Reliance Industries news: Sebi slaps Rs 30 lakh fine on Reliance Industries, 2 others


Mumbai: The Securities and Exchange Board of India (Sebi) has imposed a penalty of 30 lakh on Reliance Industries Limited (RIL) and two of its compliance officers, Savithri Parekh and K Sethuraman, for not promptly disclosing the stake sales in its subsidiary company, Jio Platforms to Facebook, Silver Lake and Vista Equity Partners in 2020.

In 2010, RIL made three separate announcements in April and May about Facebook investing 43,574 crore in Jio Platforms for a 9.99% stake, Silver Lake investing 5,655 crores in Jio Platforms for a 1.15 % stake and Vista Equity investing 11,367 crore in a subsidiary company for a 2.32% stake.

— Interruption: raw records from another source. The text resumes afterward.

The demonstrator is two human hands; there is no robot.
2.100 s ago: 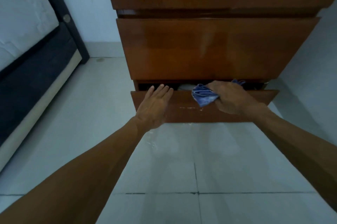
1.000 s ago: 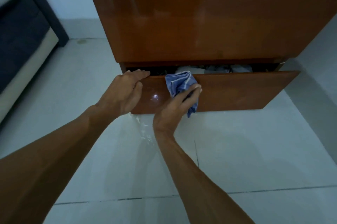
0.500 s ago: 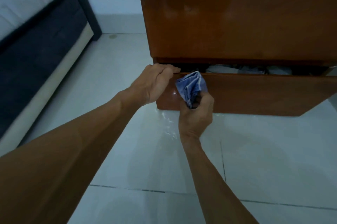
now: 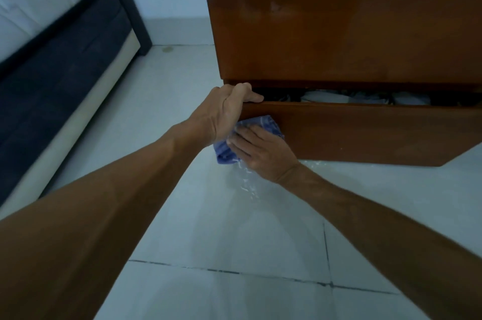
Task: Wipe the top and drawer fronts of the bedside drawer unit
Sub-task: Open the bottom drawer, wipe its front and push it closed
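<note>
Presently the right hand (image 4: 260,154) lies flat with its fingers spread over a crumpled blue cloth (image 4: 227,153), pressing it against the left end of the bottom drawer front (image 4: 365,132). At about eleven o'clock from it, and touching it, the left hand (image 4: 225,113) is curled over the top edge of that same drawer at its left corner, fingers hooked into the gap, steadying it.

By judgement the wiping is at the lowest drawer front, at its left end. Whether the rest of this front, the panels above or the top have been wiped cannot be told; the top is out of view.

Outward from the hands, the bottom drawer stands pulled partly open, with pale folded things (image 4: 326,97) visible inside at one to two o'clock of the left hand. The drawer unit (image 4: 339,20) is glossy reddish-brown wood and fills the frame from twelve to three o'clock, resting on a pale tiled floor (image 4: 260,228). Just below the cloth, at six o'clock, the tile shows a glinting patch, apparently wet. A dark bed frame (image 4: 65,72) sits well apart at nine to ten o'clock.
</note>
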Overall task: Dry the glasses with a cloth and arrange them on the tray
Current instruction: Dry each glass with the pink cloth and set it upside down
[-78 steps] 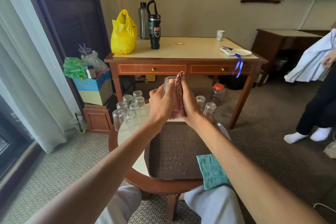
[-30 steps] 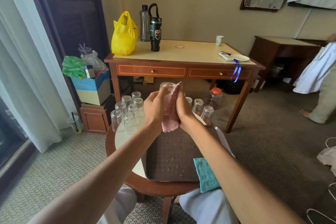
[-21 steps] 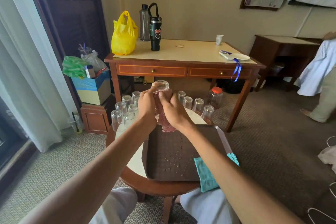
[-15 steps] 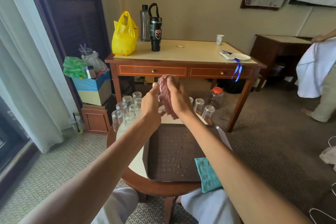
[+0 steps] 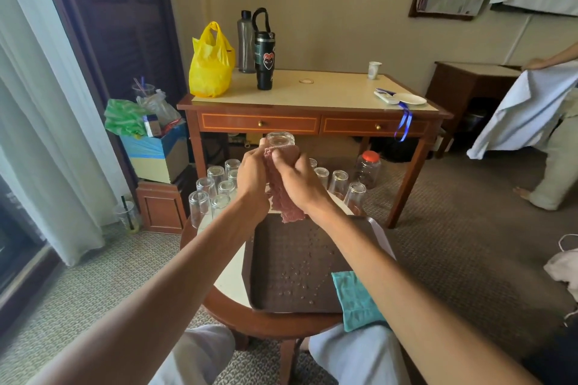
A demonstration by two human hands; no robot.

“During the investigation, it was gathered that there was lot of news flow around Facebook investing in Jio in the month of March and April 2020 prior to the corporate announcement made on April 22, 2020. It was observed that the first news about impending Jio-Facebook deal was published in the Financial Times (FT), London on March 24, 2020 post market hours and thereafter, the said news report of FT was widely circulated in Indian media on the same day and next day,” Sebi said in its order on Monday.

“The news articles, inter-alia, stated that Facebook is seeking to buy a multibillion-dollar stake in Reliance Jio, Facebook was close to signing a preliminary deal for a 10% share in Jio, a deal with Facebook was due to be announced in March end, coinciding with the end of the Indian financial year. Post publication of said news articles, the scrip price of the Company went up by almost 15% on March 25, 2020,” Sebi said.

The regulator said there were many other news articles that appeared in the media relating to the Jio-Facebook deal prior to its corporate announcement by the company.

Sebi said information which is UPSI (unpublished price sensitive information) should be enveloped until made public. It should be made public for all and not selectively, the regulator said.

“It was observed that with regard the above, Noticees 1, 2 & 3 (RIL, Parekh & Sethuraman respectively) did not comply with the provision of principles of fair disclosure of UPSI (Unpublished Price Sensitive Information) which states that there should be prompt dissemination of unpublished price sensitive information that gets disclosed selectively, inadvertently or otherwise to make such information generally available and did not issue any clarification on the same, as required under Regulation 30(11) of SEBI (LODR) Regulations, 2015 which states that the listed entity may on its own initiative also, confirm or deny any reported event or information to stock exchanges,” Sebi said.